# [Task statement]
Begin with the line containing "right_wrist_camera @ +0" and end with the last line of the data below; return those lines exactly, and only those.

# [Data section]
+--
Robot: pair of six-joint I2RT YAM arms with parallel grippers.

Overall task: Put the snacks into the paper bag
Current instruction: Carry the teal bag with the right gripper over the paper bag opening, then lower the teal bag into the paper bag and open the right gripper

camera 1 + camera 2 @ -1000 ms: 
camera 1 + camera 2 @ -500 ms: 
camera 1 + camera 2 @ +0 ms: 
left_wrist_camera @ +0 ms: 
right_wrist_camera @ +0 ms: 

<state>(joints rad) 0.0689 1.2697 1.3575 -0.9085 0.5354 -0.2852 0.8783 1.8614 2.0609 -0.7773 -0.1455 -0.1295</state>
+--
# [Answer space]
right_wrist_camera @ +0 ms: 

<state>(joints rad) 0.0689 1.2697 1.3575 -0.9085 0.5354 -0.2852 0.8783 1.8614 2.0609 -0.7773 -0.1455 -0.1295</state>

The output contains nothing more.